- What is required:
Across all of the records below, determine the number of lines containing the string "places"; reply with that number only.
--- Data records ---
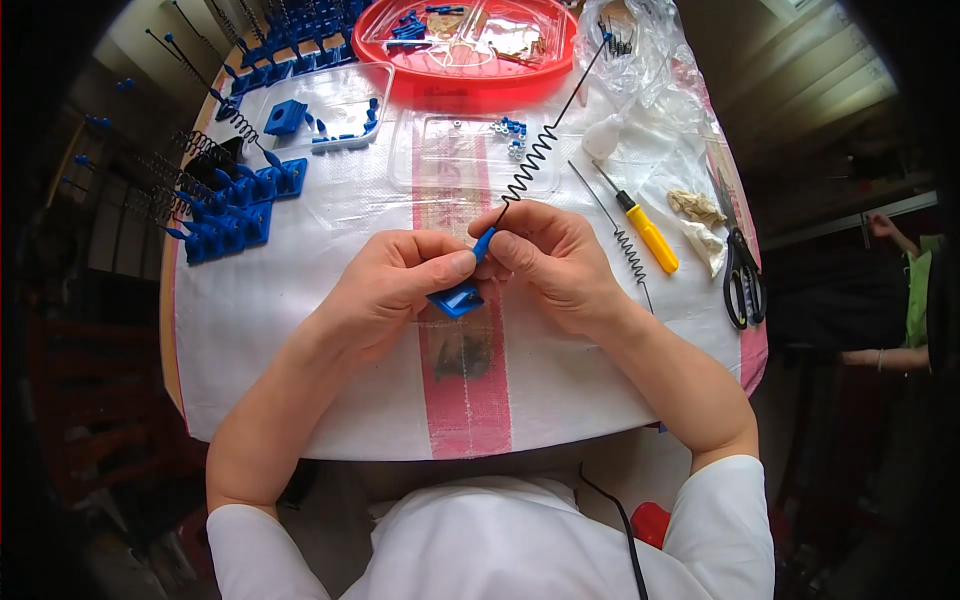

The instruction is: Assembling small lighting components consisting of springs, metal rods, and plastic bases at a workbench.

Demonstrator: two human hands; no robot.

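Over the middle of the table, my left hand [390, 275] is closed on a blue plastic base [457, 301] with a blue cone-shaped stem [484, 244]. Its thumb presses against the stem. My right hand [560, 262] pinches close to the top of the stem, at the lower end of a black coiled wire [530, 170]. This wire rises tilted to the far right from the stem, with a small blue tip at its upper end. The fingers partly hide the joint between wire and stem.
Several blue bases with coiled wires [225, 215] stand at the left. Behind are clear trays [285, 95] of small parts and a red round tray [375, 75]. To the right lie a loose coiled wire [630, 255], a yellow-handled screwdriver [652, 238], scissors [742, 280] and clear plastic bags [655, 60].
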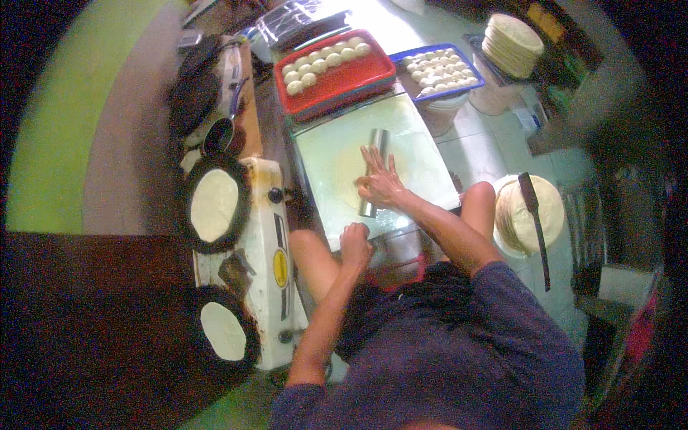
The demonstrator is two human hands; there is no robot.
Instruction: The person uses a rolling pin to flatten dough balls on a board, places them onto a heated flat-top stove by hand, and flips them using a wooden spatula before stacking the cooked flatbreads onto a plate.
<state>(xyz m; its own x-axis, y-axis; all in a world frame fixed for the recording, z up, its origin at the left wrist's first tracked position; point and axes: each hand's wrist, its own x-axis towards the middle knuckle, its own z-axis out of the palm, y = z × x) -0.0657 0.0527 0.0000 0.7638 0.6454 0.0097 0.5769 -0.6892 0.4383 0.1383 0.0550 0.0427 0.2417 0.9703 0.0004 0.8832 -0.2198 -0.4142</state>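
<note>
Rolling station, seen from beside the seated person.

- Right hand [380, 179]: fingers spread, palm flat on the metal rolling pin [373, 172], which lies lengthwise across the pale dough sheet [347, 172].
- Dough sheet: on the light green board [423, 154], left of centre, partly under the pin.
- Left hand [355, 242]: closed in a fist at the board's near edge, apparently steadying it; whether it grips anything I cannot tell.
- Red tray [337, 80] and blue tray [469, 82]: rows of dough balls, beyond the board.
- Two-burner stove [269, 236]: to the person's left, two black pans [215, 204], each holding a flat round.
- Finished stacks: one by the right knee with a dark spatula [534, 215] laid on it, one [512, 43] at far right.

Handling note, as a judgement: even pressure from a flat palm, rolling out from the centre, and turning the sheet between passes should keep it round and uniform; the pin's near end sits close to the board's edge, so short strokes look safer.
</note>
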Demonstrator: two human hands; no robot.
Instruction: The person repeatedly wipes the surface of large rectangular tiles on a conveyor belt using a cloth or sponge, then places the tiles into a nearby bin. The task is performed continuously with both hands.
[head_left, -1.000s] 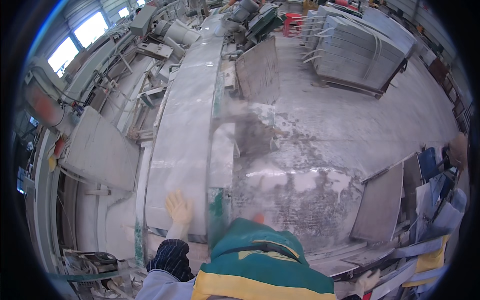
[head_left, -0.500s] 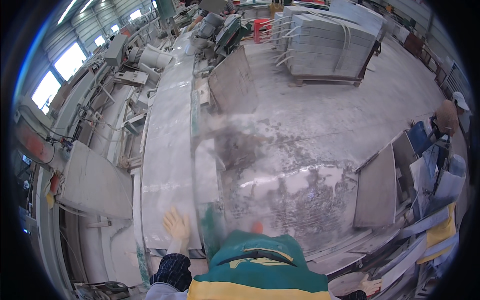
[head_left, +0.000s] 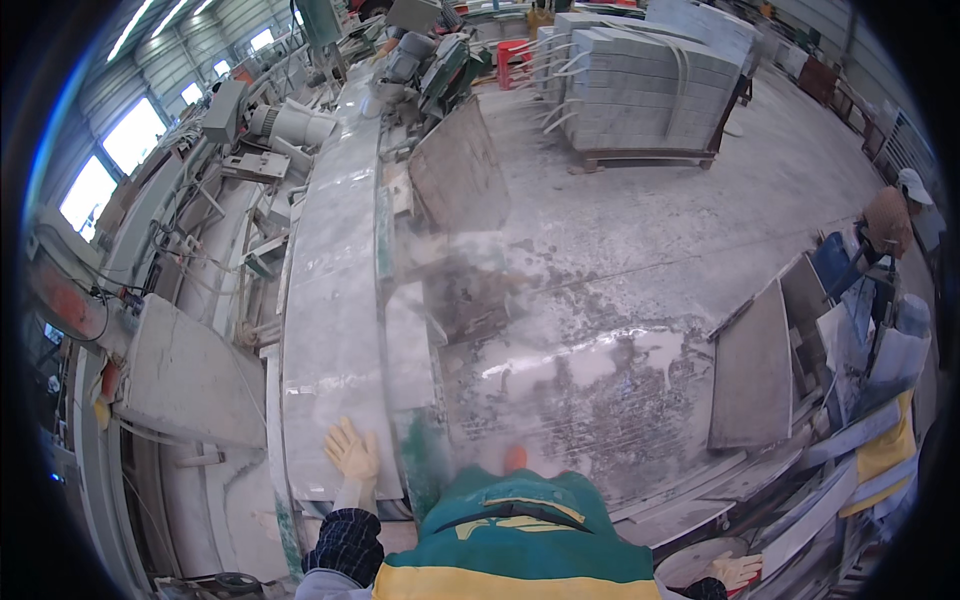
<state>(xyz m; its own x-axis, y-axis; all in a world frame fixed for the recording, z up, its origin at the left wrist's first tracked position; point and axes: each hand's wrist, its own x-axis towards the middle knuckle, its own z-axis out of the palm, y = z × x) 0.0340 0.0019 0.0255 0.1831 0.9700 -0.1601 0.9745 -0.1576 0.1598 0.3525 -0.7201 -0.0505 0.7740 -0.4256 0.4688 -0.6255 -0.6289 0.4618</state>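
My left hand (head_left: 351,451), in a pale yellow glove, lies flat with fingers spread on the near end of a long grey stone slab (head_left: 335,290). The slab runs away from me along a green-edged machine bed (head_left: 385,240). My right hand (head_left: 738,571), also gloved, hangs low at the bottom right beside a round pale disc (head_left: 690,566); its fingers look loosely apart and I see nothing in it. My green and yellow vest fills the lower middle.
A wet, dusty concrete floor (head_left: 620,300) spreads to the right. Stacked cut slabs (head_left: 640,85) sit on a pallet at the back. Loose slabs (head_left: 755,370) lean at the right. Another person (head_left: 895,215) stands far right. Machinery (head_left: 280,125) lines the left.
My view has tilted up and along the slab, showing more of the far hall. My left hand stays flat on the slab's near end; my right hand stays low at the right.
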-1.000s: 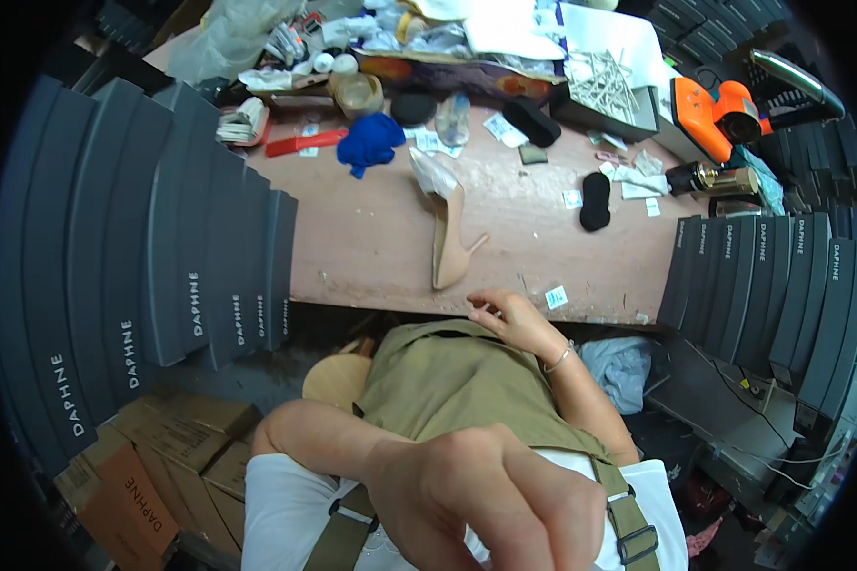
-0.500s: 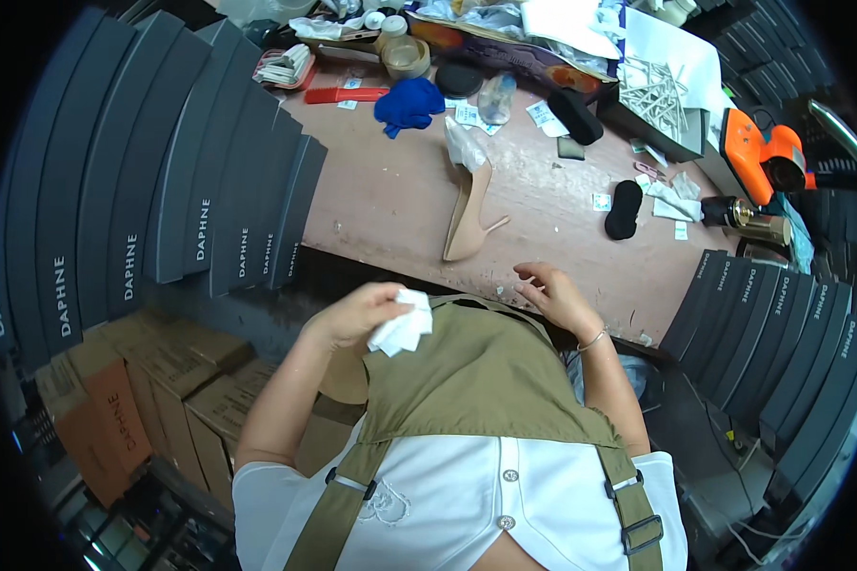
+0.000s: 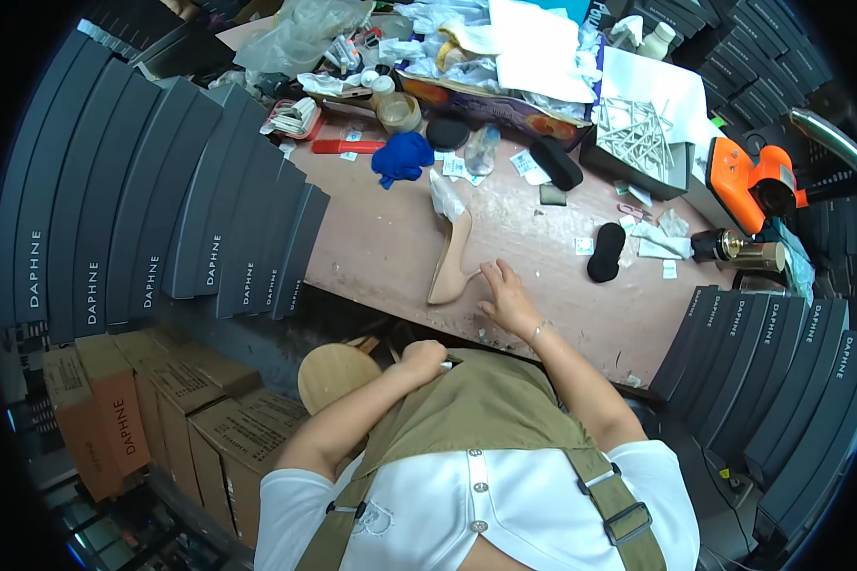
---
- Task result:
2